Ce sont des histoires miraculeuses, car chaque conversion est miraculeuse...

- Q : Existe t-il un programme pastoral pour les convertis de l’Islam ?

- Paolucci : La conférence épiscopale italienne a préparé un document intitulé "Catéchumènes convertis de l’Islam," rédigé par Walther Ruspi.

Une grande prudence est de mise car beaucoup de ces convertis musulmans risquent leur vie. C’est un problème de liberté qui ne touche pas que les pays musulmans.
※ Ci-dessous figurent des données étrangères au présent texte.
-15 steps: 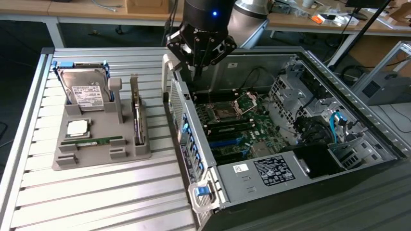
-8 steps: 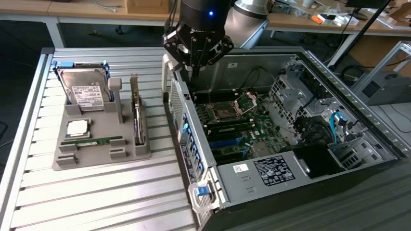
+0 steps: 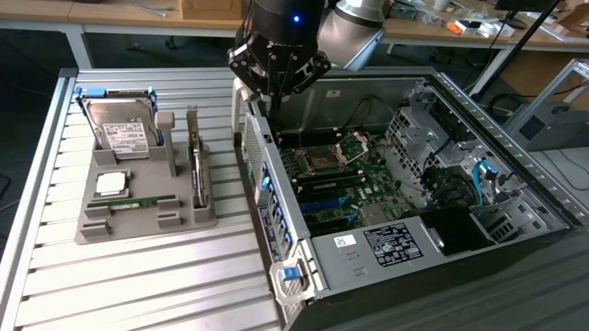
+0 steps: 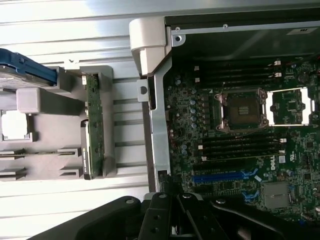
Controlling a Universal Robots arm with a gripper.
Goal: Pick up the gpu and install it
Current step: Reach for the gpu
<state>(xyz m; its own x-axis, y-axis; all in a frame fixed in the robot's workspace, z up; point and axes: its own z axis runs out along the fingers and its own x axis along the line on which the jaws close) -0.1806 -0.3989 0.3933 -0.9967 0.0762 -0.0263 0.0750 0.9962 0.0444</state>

Malheureusement, le problème de la liberté est également évident dans un pays comme l’Italie, parce que l’Islam n’établit qu’une seule religion dont on ne peut pas sortir. De ce point de vue, il est très important de demander aux communautés musulmanes de reconnaître la liberté religieuse de leurs frères de sorte qu’ils puissent se convertir et vivre librement.
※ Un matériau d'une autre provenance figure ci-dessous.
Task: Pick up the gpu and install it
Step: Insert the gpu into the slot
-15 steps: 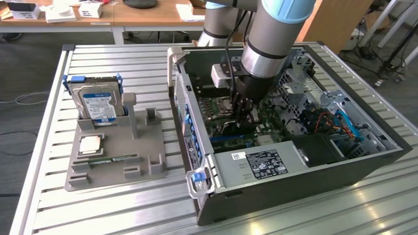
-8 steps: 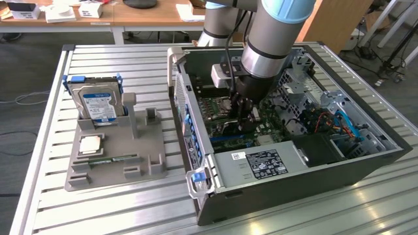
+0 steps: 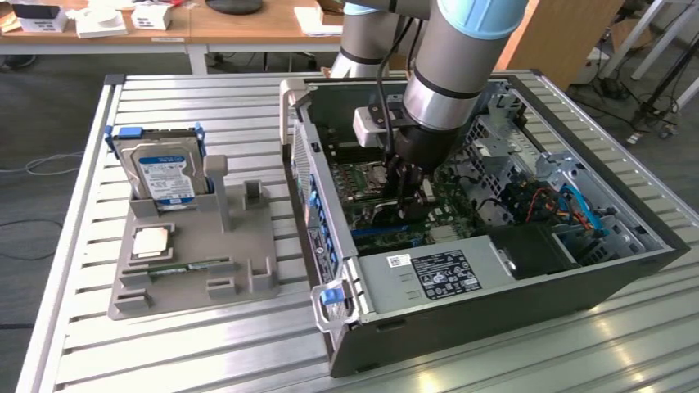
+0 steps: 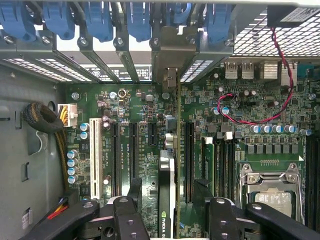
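Here, in the exterior view, the arm reaches down into the open computer case (image 3: 513, 282) on the slatted metal table (image 3: 164, 352), its gripper (image 3: 410, 192) low over the motherboard (image 3: 366, 176). Toward the exterior view's left, a grey holder (image 3: 245, 262) carries an upright hard drive (image 3: 164, 168). In the wrist view, the gpu (image 4: 167, 170) stands edge-on in a motherboard slot, its metal bracket (image 4: 167, 65) at the case's rear slot row. The gripper (image 4: 168, 192) straddles it, fingers (image 4: 131, 210) spread and clear of the card on both sides.
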`<action>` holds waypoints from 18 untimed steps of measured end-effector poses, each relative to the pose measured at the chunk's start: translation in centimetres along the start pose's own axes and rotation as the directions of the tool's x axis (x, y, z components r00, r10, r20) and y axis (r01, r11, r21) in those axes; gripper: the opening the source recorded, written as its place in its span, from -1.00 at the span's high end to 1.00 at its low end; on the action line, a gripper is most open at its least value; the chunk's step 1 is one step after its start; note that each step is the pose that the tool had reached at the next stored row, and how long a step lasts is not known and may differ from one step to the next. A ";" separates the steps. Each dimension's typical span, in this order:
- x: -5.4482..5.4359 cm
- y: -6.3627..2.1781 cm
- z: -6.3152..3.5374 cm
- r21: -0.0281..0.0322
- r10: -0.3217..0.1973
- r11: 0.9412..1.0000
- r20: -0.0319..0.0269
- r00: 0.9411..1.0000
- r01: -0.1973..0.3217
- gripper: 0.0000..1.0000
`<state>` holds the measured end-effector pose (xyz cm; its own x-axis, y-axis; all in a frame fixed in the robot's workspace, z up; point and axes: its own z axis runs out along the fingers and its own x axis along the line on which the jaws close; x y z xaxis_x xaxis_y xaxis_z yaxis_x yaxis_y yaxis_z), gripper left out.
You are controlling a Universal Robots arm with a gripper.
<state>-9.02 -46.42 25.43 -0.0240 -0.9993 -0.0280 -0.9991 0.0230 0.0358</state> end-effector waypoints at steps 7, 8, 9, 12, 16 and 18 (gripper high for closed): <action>0.0 0.00 0.00 0.000 0.000 1.000 0.000 1.000 0.000 -0.07; 0.0 0.00 0.00 0.000 0.000 1.000 0.000 1.000 0.000 -0.07; 0.0 0.00 0.00 0.000 0.000 1.000 0.000 1.000 0.000 -0.07; 0.0 0.02 -0.33 0.000 0.000 1.000 0.000 1.000 0.000 -0.07; 0.0 0.05 -1.34 0.000 0.000 1.000 0.000 1.000 0.000 -0.07; -0.1 0.08 -2.09 0.000 0.000 1.000 0.000 1.000 0.000 -0.07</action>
<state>-9.03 -46.42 27.52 -0.0241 -0.9993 -0.0282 -0.9991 0.0231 0.0358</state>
- Q : Quelles sont les conclusions que vous avez tirées de cette recherche ?

- Paolucci : Le livre jette trois défis : Il défie l’Islam de reconnaître la liberté religieuse ; il défie les autorités civiles de garantir cette liberté ; et il nous défie, nous, les chrétiens "tièdes", de rallumer l’amour de Jésus.

L’article 18 de la déclaration universelle des droits de l’homme, approuvée en 1948, stipule que le droit à la liberté religieuse est à la base de chaque société civile. Il est légitime que les communautés musulmanes présentes en notre pays demandent la protection de leurs droits religieux mais, précisément pour cette raison, elles sont tenues de reconnaître le même droit à ceux qui souhaitent librement se convertir à une autre religion.

De ce point de vue, les autorités civiles italiennes doivent garantir le droit à la liberté religieuse et sa libre pratique. Il n’est pas juste qu’un converti de l’Islam doive vivre dans la clandestinité et qu’il doive aller à l’église à 30 kilomètres de chez lui par peur que la communauté musulmane ne le punisse.

Le troisième défi est jeté à l’Eglise car ces convertis font partie du nouveau printemps du christianisme, dans un pays où le catholicisme est souvent devenu décoratif. Au cours de notre recherche, [mon co-auteur] Camille Eid et moi avons été impressionnés par la fraîcheur et le courage de ces convertis de l’Islam, qui nous disaient : "Vous ne vous rendez pas compte du grand trésor que vous avez - Jésus le Christ a bouleversé notre vie."